▶ _TASK DESCRIPTION_
Go over the records and copy every line with the string "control".

BEGIN DATA FOR THIS EXERCISE

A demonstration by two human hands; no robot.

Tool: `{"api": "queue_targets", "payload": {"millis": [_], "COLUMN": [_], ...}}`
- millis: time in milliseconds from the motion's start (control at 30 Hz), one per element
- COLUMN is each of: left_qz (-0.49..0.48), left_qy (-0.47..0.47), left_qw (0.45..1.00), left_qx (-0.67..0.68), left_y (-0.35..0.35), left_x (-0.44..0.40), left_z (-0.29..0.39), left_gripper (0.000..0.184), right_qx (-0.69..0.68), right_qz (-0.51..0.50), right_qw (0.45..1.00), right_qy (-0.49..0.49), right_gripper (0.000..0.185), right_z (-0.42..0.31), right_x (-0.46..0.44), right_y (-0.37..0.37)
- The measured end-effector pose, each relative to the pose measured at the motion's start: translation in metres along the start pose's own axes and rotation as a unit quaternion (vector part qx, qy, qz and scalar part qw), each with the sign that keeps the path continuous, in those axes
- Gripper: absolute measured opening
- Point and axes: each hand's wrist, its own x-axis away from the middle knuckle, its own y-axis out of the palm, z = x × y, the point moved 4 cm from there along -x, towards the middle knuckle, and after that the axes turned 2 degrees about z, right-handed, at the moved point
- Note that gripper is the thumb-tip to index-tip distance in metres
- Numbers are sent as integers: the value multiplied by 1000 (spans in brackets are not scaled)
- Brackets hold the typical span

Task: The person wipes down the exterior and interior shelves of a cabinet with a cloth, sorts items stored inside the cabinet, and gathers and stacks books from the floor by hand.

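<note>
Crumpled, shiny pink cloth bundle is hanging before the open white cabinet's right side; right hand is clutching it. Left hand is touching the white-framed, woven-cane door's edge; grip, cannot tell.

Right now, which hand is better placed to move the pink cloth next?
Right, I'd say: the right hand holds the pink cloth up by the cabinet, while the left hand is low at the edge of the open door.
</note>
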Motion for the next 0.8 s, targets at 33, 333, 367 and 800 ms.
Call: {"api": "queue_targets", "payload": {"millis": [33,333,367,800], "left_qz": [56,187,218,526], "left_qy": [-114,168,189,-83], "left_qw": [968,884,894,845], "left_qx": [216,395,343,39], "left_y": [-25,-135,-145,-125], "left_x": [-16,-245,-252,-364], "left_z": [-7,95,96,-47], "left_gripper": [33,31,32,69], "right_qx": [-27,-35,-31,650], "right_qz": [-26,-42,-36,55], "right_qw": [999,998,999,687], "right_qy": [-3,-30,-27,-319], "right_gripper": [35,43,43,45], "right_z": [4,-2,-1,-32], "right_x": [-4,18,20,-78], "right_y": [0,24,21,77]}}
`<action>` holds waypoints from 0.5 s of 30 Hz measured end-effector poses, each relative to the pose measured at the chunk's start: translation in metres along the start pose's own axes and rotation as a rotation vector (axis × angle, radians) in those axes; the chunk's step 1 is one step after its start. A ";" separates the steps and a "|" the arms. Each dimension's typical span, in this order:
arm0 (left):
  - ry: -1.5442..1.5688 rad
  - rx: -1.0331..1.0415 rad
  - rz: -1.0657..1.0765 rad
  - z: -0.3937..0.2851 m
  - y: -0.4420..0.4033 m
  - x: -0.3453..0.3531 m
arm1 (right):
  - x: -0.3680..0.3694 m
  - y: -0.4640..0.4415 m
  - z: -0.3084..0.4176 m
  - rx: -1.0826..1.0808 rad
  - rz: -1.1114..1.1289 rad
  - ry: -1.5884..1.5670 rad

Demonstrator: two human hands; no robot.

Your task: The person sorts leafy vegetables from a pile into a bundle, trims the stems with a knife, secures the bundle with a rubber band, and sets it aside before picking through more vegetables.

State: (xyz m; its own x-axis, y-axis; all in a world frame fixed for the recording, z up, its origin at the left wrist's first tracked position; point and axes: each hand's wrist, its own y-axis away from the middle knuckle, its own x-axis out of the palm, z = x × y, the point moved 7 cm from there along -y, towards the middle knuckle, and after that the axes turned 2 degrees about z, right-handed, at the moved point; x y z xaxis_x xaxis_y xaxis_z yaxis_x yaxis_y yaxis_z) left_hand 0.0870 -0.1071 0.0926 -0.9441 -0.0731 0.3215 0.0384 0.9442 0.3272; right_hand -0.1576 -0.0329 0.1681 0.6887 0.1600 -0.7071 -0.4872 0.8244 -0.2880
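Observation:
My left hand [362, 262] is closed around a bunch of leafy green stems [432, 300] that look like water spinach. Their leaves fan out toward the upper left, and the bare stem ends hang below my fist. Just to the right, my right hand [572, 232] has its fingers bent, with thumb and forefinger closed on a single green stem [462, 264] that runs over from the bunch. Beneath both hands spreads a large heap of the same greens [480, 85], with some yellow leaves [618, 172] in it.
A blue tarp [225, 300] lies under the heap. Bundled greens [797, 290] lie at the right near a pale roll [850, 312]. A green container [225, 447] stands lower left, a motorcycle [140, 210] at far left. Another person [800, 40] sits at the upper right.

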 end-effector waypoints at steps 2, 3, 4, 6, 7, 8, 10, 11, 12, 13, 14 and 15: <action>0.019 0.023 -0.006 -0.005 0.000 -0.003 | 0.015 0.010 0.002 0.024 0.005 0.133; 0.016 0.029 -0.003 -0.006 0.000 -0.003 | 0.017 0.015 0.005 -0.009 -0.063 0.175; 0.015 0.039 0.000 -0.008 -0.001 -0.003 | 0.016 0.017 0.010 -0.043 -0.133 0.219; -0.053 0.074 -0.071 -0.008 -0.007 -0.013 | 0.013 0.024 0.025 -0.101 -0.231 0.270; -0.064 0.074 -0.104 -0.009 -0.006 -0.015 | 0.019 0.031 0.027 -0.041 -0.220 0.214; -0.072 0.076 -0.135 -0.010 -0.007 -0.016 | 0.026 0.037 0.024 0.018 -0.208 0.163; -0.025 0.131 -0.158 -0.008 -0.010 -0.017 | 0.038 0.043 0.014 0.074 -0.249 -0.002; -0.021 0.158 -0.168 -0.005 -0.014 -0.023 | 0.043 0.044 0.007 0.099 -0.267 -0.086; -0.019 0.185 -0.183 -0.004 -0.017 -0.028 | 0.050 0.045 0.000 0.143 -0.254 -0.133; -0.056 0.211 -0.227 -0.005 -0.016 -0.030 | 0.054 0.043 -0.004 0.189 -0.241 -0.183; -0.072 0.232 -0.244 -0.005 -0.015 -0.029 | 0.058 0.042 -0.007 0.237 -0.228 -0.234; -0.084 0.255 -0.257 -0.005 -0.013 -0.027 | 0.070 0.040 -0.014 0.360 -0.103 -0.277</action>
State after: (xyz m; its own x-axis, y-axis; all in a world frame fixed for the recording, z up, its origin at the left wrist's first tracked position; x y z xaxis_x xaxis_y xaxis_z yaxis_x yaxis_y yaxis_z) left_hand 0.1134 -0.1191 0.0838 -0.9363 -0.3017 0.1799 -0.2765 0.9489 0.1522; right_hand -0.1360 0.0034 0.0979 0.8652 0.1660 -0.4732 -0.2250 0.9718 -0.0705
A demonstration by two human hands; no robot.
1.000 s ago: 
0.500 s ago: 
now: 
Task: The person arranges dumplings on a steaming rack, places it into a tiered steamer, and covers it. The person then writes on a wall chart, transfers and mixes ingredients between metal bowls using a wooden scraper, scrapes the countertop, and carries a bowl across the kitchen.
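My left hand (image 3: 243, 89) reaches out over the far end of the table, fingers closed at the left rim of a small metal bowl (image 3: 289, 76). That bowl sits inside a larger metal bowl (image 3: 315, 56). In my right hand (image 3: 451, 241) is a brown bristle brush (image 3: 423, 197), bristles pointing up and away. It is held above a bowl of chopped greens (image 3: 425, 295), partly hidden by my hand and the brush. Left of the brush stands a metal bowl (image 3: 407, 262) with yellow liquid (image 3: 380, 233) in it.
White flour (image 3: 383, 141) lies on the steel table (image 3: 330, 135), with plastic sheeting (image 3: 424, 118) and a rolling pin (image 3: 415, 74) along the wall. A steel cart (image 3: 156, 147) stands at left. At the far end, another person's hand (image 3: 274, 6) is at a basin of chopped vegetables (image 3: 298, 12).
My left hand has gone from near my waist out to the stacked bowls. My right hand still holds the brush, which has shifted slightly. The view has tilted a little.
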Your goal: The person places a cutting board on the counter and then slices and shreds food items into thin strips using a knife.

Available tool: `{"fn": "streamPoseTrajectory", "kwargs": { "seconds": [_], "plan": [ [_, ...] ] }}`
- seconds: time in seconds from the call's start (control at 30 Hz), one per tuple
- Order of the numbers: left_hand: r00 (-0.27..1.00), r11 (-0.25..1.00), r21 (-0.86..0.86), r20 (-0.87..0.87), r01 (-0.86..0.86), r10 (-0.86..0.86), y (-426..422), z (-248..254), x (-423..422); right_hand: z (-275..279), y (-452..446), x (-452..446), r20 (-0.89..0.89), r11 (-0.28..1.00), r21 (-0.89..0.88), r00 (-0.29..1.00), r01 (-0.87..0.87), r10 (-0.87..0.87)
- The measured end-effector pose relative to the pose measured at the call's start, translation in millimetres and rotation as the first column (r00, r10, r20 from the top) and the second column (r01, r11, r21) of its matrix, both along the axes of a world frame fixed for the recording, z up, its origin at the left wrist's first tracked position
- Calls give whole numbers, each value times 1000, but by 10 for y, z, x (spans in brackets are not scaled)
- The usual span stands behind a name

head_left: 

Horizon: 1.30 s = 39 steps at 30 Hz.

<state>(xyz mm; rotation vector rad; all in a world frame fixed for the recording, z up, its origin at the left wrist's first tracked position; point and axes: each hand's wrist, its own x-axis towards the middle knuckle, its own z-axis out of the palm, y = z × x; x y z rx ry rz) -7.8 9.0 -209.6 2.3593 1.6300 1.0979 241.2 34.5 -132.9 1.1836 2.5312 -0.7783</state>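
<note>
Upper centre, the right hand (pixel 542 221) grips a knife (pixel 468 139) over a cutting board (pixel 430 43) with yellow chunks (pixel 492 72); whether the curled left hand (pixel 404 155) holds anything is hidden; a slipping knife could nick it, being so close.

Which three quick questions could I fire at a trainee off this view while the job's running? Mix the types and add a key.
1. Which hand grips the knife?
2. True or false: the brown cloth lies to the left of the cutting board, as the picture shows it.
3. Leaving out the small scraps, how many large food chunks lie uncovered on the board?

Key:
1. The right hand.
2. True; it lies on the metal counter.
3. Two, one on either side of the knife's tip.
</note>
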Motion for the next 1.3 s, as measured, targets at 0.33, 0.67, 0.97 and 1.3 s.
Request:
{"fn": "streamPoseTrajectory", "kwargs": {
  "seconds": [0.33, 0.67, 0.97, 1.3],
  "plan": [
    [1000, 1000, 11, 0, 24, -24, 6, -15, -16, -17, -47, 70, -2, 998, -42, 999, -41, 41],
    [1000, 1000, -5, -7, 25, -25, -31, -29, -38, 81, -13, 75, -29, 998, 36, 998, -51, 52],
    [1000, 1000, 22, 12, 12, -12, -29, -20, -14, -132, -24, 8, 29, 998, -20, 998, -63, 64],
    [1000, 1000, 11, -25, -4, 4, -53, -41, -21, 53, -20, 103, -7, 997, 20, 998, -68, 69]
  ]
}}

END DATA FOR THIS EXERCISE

▶ _ANSWER TO THE PROBLEM_
- millis: time in milliseconds from the motion's start (control at 30 Hz), one per element
- seconds: time in seconds from the call's start (control at 30 Hz), one per tuple

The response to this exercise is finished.